Boko Haram Pushes Chad Back Into the Lake Chad Fight
Two attacks in Lake Chad killed at least 26 soldiers and two generals, exposing how little control N’Djamena has over the basin.
Chad’s declaration of three days of national mourning is a political admission as much as a tribute: Boko Haram still has the initiative in the Lake Chad Basin. In the span of 48 hours, militants killed at least 24 Chadian soldiers in an assault on the Barka Tolorom military base, then ambushed security boats on Wednesday and killed two generals, according to
Al Jazeera. The government ordered flags at half-mast from May 6 to May 9, a sign that this is being treated as a national shock, not a routine security incident, as
Le Monde reported.
The leverage sits with the insurgents
The power balance in Lake Chad is straightforward: militants exploit geography, and the state pays the price. The basin’s islands, marshes, and cross-border hideouts make it ideal terrain for Boko Haram’s JAS faction and for its rival ISWAP, which have both used the area to attack troops and civilians, according to
Al Jazeera. That matters because Chad has repeatedly claimed progress. After the October 2024 base attack that killed roughly 40 soldiers, President Mahamat Idriss Déby launched a counteroffensive and said in February 2025 that Boko Haram had “no more sanctuary” on Chadian territory, a line now undercut by the latest strikes,
Al Jazeera and
France 24.
For Chad, the immediate loss is military credibility. For Boko Haram, the gain is psychological and operational: it can still penetrate a heavily militarized zone, inflict senior losses, and force a formal national response. That is leverage.
Déby needs to look firm, but the battlefield is still working against him
Déby benefits politically from showing resolve. Mourning decrees, public vows to eradicate the threat, and visible military responses are meant to reassure the army and signal control. But the hard evidence points the other way: the insurgents are still choosing the time, place, and target set.
France 24 noted after the October attack that Chad appealed for more international counterterrorism support in the Sahel and Lake Chad basin, which is the likely pressure point again now. That means the real beneficiaries of this latest violence are the armed groups themselves, which gain freedom of movement, and any external actor prepared to step in with intelligence, airlift, or riverine support.

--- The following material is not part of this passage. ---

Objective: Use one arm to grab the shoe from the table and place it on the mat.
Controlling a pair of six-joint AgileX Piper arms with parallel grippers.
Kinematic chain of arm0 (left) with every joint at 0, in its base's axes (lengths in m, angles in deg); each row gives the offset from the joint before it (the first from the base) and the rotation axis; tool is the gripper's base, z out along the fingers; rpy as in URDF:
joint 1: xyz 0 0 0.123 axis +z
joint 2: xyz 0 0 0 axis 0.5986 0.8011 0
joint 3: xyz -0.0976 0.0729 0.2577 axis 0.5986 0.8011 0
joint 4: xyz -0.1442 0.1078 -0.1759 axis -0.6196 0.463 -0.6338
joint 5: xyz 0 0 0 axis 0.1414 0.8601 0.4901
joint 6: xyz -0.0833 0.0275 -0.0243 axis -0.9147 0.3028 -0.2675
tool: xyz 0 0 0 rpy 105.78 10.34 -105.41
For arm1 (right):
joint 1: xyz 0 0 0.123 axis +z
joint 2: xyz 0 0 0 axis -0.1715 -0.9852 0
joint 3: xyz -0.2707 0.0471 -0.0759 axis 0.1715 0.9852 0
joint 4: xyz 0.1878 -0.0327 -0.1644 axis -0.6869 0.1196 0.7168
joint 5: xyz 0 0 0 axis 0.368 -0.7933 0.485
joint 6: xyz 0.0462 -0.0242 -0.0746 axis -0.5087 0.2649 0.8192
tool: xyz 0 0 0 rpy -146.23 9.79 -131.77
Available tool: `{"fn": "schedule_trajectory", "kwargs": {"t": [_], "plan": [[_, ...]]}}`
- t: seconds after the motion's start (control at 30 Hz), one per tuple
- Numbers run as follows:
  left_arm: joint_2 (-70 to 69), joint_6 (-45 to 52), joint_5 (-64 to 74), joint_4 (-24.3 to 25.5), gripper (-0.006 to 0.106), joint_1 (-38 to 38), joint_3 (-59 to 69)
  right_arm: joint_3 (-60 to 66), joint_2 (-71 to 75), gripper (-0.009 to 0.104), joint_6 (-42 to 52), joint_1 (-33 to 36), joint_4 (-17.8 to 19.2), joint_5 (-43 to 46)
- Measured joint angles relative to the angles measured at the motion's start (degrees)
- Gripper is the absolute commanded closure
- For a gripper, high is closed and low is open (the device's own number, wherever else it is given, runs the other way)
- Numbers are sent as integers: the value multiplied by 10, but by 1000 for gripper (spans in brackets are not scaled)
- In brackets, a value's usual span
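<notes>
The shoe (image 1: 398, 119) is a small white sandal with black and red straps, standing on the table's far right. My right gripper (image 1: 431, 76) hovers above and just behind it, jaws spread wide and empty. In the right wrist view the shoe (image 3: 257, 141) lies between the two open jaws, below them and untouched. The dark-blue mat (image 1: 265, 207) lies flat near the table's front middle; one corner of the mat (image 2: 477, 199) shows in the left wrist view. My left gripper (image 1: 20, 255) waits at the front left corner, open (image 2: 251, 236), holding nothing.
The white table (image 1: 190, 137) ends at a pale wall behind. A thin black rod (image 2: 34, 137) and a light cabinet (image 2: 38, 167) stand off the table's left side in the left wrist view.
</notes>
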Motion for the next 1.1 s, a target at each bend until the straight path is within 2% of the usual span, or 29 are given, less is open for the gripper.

For the region, this is not just a Chad problem. The Lake Chad basin sits at the center of
Global Politics and
Conflict: porous borders, weak coordination, and competing insurgent franchises have turned it into a durable war zone. The pattern is familiar and ugly. Every time Chad declares the threat contained, the basin answers with another attack.
What to watch next
The next decision point is whether Déby orders a new cross-border or island sweep, and whether he asks Nigeria, Niger, and Cameroon for a fresh regional push through the Multinational Joint Task Force. Watch for casualty updates from the Wednesday ambush, any claim of responsibility from Boko Haram’s JAS faction, and whether Chad’s army can produce arrests or recovered weapons in the coming days. If it cannot, the mourning period will be read in the region as something more damaging: evidence that Boko Haram still sets the tempo.